### [WORK ORDER]
Every line from the top of the material through the line holding "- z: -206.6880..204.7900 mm" should be copied exactly, and only those lines.

--- START ---

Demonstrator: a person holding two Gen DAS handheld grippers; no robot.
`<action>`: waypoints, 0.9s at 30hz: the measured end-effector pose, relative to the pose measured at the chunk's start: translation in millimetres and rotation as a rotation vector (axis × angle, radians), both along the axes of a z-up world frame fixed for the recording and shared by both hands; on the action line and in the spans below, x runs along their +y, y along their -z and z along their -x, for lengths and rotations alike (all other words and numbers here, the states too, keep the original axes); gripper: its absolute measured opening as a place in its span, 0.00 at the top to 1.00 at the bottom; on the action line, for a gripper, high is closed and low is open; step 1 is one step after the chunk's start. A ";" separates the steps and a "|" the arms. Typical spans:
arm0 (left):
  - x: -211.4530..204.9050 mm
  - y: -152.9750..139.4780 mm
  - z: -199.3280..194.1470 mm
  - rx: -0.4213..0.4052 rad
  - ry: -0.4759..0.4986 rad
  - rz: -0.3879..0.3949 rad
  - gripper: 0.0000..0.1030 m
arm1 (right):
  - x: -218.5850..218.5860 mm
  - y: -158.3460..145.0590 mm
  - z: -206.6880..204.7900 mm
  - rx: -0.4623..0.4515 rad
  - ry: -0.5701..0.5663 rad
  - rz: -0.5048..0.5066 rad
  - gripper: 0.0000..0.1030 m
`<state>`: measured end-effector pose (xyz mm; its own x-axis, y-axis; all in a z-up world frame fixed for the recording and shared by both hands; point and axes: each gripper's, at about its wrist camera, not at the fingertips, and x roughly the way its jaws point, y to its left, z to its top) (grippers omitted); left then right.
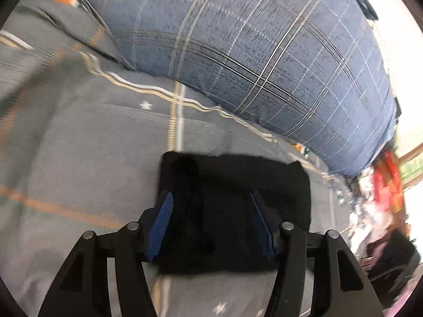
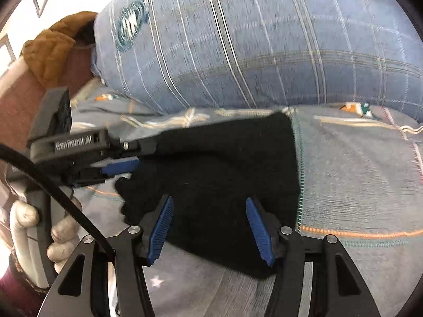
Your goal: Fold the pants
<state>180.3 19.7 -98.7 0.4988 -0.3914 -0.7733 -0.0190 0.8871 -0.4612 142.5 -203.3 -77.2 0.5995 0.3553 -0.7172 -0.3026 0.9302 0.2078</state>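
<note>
Two handheld grippers hover over a pair of black pants (image 2: 224, 174) that lie as a compact dark bundle on a grey bedspread (image 2: 357, 179) patterned with stars and orange stitching. Behind the bundle sits a large blue plaid pillow (image 1: 264, 52), close to the far edge of the cloth but, as far as I can tell, not resting on it. The left gripper (image 1: 210, 224) points down at the pants with its blue pads wide apart, one on either side of the fabric, closing on nothing. The right gripper (image 2: 208, 229) is spread the same way above the near part of the bundle, also holding nothing. In the right wrist view the left gripper shows from the side, reaching in toward the left edge of the pants, with the person's gloved hand (image 2: 63, 237) on its handle. The pants look thick and soft, probably knit or fleece, so I would expect them to be light, limp and apt to sag or unfold when lifted by a single point. Their surface looks matte, not slippery, and the ribbed pads should bite well. A sensible hold, in my judgement, is at a folded edge or corner, pinching all layers together, one gripper at each end, so the stack moves as one piece.
</note>
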 end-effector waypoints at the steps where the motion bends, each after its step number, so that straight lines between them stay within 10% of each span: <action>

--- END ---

### [WRITTEN SOLUTION]
Demonstrator: a person holding two Gen DAS handheld grippers; no robot.
`<action>`: waypoints, 0.9s at 30hz: the measured end-effector pose, relative to the pose measured at the chunk's start: translation in millimetres and rotation as a rotation vector (axis × angle, radians), both along the axes of a z-up world frame fixed for the recording and shared by both hands; on the action line and in the spans below, x runs along their +y, y along their -z and z along their -x, for lengths and rotations alike (all other words and numbers here, the states too, keep the original axes); gripper: its absolute measured opening as a place in its span, 0.00 at the top to 1.00 at the bottom; on the action line, for a gripper, high is closed and low is open; step 1 is one step after the chunk's start. A ";" separates the steps and a "|" the arms. Typical spans:
arm0 (left):
  - x: -211.4530..204.9050 mm
  - y: -152.9750..139.4780 mm
  - z: -199.3280..194.1470 mm
  - rx: -0.4213..0.4052 rad
  - ry: -0.4759..0.4986 rad
  - rz: -0.3879..0.3949 rad
  - gripper: 0.0000..0.1030 m
arm1 (right):
  - x: -218.5850..218.5860 mm
  - y: -158.3460..145.0590 mm
  - z: -206.6880..204.7900 mm

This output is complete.